ML for Fraud Detection
How machine learning models score transactions, the precision-recall tradeoff, and working with your data science team
By Benjamin, Fraud Attacks · Updated
Machine learning for fraud detection is the use of trained statistical models to score whether a transaction looks like fraud, based on patterns learned from labeled historical examples. The model doesn't make the final decision; it ranks risk so analysts and rules engines spend their time on the cases most likely to be real. This article covers what the model sees, how to evaluate it, and what fraud analysts need to know to work with one in production.
The Model That Cried Wolf
Amara's team had just deployed their new machine learning model. It was supposed to catch account takeover attacks before they caused damage. The first week, it flagged 12,000 transactions.
They reviewed a sample. False positive after false positive. A grandmother buying plane tickets for her grandkids. A sales rep logging in from a hotel in a city she'd never visited before. A college student buying textbooks at 2 AM. All flagged as "likely fraud."
Buried in the noise were 23 actual account takeovers, including one where a criminal had been siphoning funds from a small business for three days. Nobody caught it because the analyst reviewing the queue had given up scrolling through false alerts.
Amara pulled the model's feature weights. It had learned that "unusual login location" was the strongest fraud signal. Technically true: criminals often log in from unexpected places. But so does anyone who travels. The model had learned a real pattern and applied it so aggressively that it was useless.
She adjusted the feature weights, added contextual signals (does this user travel frequently? is the device recognized?), and retrained. The second version flagged 400 transactions per week instead of 12,000. The catch rate roughly doubled, because analysts could now actually review every alert.
The machine learning model didn't replace the analysts. It prioritized their attention. And getting that prioritization right was the hard part.

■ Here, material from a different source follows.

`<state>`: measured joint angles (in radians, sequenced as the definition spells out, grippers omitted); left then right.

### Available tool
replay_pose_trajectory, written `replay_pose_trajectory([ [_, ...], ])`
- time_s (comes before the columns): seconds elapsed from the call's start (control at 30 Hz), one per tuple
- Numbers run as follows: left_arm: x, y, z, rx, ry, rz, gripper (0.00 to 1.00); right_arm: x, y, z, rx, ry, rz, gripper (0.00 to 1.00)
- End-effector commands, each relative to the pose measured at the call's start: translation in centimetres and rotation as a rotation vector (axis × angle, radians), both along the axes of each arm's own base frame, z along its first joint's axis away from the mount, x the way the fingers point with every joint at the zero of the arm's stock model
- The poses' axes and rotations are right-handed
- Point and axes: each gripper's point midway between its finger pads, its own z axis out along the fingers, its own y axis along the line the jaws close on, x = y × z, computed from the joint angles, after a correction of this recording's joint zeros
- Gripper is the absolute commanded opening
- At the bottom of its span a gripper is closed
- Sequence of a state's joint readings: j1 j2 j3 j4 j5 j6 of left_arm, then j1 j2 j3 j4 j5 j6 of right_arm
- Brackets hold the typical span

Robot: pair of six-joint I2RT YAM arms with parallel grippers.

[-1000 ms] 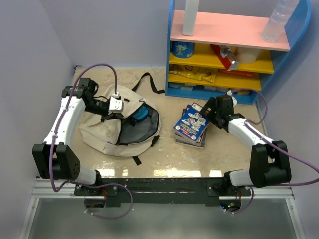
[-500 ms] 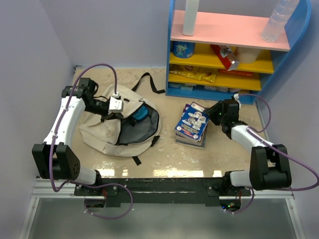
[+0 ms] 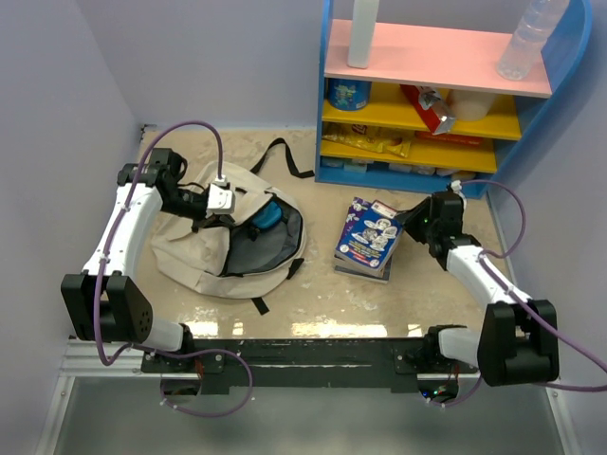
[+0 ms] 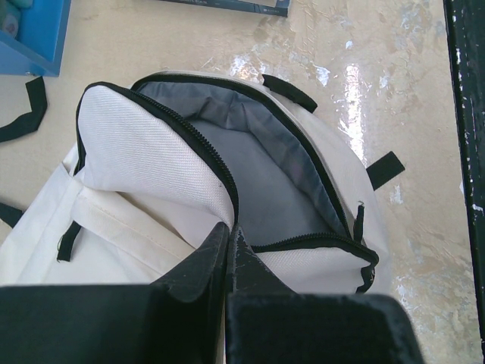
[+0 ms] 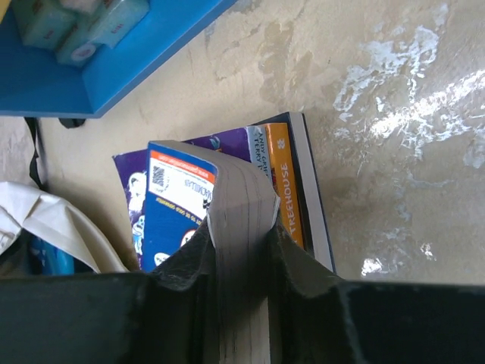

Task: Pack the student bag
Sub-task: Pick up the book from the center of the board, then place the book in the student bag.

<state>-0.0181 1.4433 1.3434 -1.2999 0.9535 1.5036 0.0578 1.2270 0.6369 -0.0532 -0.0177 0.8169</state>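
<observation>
Fingers of the left gripper are pressed tight together. They pinch the zipper edge of the student bag. No gap shows between them, and the cream cloth is caught right at their tips. Just past the tips the bag's mouth gapes wide, and its grey inside shows. The bag lies flat on the table, under and ahead of these fingers. A blue pouch sits in the mouth of the bag, just beside them.

The right gripper has its fingers part way apart, with a thick book squeezed between them. One finger pushes on the blue cover side and the other pushes on the far side. The white page edges stick out past the tips. The book is tipped up on a slant.

Right under the tips lies a pile of books, and the top one has an orange spine. I cannot tell if the held book touches the pile. Further out past the tips stands a blue shelf. The student bag is well away from these fingers, off to their left, and only a bit of its pale cloth shows at the edge of the right wrist view.
</observation>
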Motion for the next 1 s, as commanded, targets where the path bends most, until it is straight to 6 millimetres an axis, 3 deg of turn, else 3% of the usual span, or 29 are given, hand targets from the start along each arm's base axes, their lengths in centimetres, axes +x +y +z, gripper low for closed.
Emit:
replay_pose_trajectory([
  [0.0,-0.4,-0.6,2.0,-0.058,-0.052,-0.014,0.0,-0.4,-0.1,2.6,-0.03,-0.037,0.035,0.06],
  [0.03,-0.4,-0.6,2.1,-0.058,-0.055,-0.015,0.0,-0.3,0.4,3.3,-0.008,-0.055,0.058,0.0],
  [0.17,-0.3,-0.7,2.5,-0.068,-0.065,-0.012,0.0,0.7,3.6,7.4,0.108,-0.154,0.177,0.0],
  [0.27,-0.2,-0.8,2.6,-0.072,-0.066,-0.01,0.0,1.1,6.9,11.2,0.173,-0.236,0.276,0.0],
  [0.3,-0.2,-0.8,2.6,-0.07,-0.066,-0.01,0.0,0.9,9.1,12.7,0.2,-0.263,0.334,0.0],
  [0.5,-0.1,-0.9,3.2,-0.088,-0.07,-0.007,0.0,0.1,17.2,15.7,0.331,-0.301,0.51,0.0],
  [0.63,-0.3,-1.2,3.7,-0.107,-0.068,-0.005,0.0,0.9,20.9,15.4,0.349,-0.301,0.524,0.0],
  [0.67,-0.2,-1.2,4.0,-0.114,-0.07,-0.004,0.0,1.6,22.0,14.0,0.354,-0.275,0.522,0.0],
  [0.7,-0.3,-1.3,4.2,-0.122,-0.055,0.007,0.0,1.6,23.6,14.6,0.372,-0.275,0.538,0.0],
  [0.9,-0.1,-2.1,5.3,-0.153,-0.064,0.032,0.0,3.6,29.6,12.4,0.394,-0.187,0.574,0.0],
  [0.97,-0.3,-2.4,5.3,-0.151,-0.078,0.02,0.0,3.9,31.0,12.7,0.402,-0.179,0.591,0.0],
])
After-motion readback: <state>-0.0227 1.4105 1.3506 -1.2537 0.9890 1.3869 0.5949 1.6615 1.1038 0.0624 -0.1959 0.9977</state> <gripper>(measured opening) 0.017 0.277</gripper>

This story is fictional, but the patterns are real.
Why This Matters
In Python for Fraud Analysts, you learned how to use pandas to explore data, find patterns, and visualize suspicious activity. That's manual analysis. It works well when you have a specific question ("show me all refunds over $500 from new accounts") but it doesn't scale when you need to score every transaction in real time. This article connects that pandas work to the broader fraud fundamentals on the operational side.
Machine learning automates the pattern recognition. Instead of writing rules by hand ("flag transactions over $5,000 from new devices"), you show the model thousands of examples of fraud and not-fraud, and it learns the distinguishing patterns on its own. The standard Python toolkit for this is scikit-learn↗[1]; production fraud platforms layer gradient-boosted trees, neural networks, or ensembles on top.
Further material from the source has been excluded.